EXERCISE GOAL:
Pictures must not be copied, but every entry must be reproduced exactly.

::: RAW DATA :::

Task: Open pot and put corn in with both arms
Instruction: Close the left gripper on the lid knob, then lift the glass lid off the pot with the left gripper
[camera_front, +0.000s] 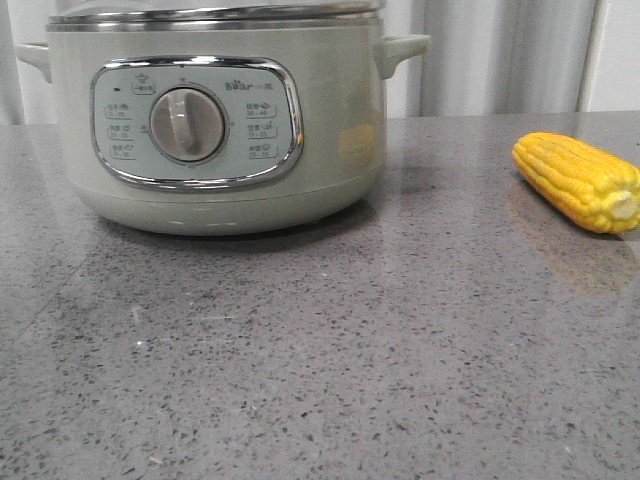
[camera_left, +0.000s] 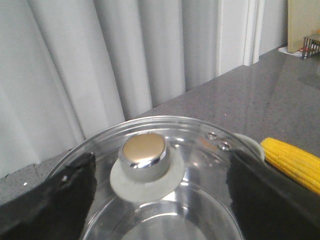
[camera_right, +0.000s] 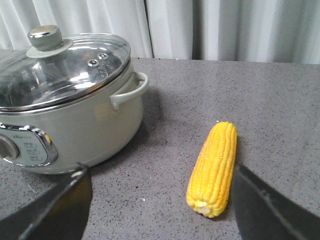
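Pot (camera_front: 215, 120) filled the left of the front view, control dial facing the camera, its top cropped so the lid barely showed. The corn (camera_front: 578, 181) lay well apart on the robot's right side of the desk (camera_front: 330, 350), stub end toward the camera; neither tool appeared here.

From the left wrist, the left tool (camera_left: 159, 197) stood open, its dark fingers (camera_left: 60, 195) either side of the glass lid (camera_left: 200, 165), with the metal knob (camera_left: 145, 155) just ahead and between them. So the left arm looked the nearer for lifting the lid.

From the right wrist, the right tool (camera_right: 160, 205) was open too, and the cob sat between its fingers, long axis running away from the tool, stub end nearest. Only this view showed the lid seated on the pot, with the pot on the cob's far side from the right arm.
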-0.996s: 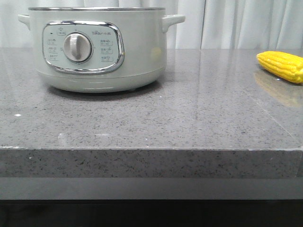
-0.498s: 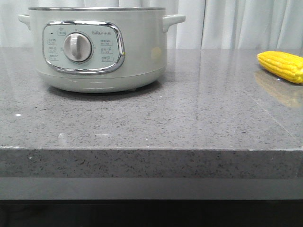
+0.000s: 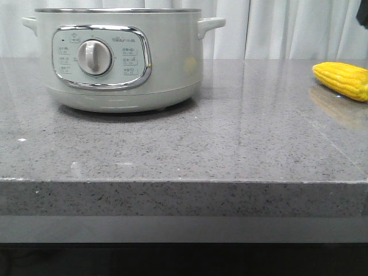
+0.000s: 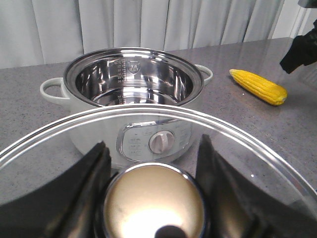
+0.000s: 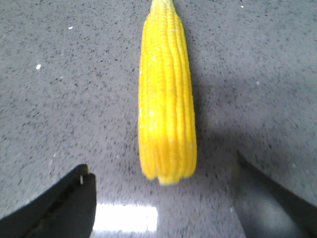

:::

YOUR RESPONSE:
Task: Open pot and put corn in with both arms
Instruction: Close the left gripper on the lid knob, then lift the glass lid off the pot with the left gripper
[camera_front, +0.000s] 
[camera_left, +0.000s] 
[camera_right, +0.000s] 
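Pot (camera_front: 215, 120) filled the left of the front view, control dial facing the camera, its top cropped so the lid barely showed. The corn (camera_front: 578, 181) lay well apart on the robot's right side of the desk (camera_front: 330, 350), stub end toward the camera; neither tool appeared here.

From the left wrist, the left tool (camera_left: 159, 197) stood open, its dark fingers (camera_left: 60, 195) either side of the glass lid (camera_left: 200, 165), with the metal knob (camera_left: 145, 155) just ahead and between them. So the left arm looked the nearer for lifting the lid.

From the right wrist, the right tool (camera_right: 160, 205) was open too, and the cob sat between its fingers, long axis running away from the tool, stub end nearest. Only this view showed the lid seated on the pot, with the pot on the cob's far side from the right arm.
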-0.996s: 
-0.498s: 
+0.000s: 
+0.000s: 
+0.000s: 

No more work is needed for this exercise.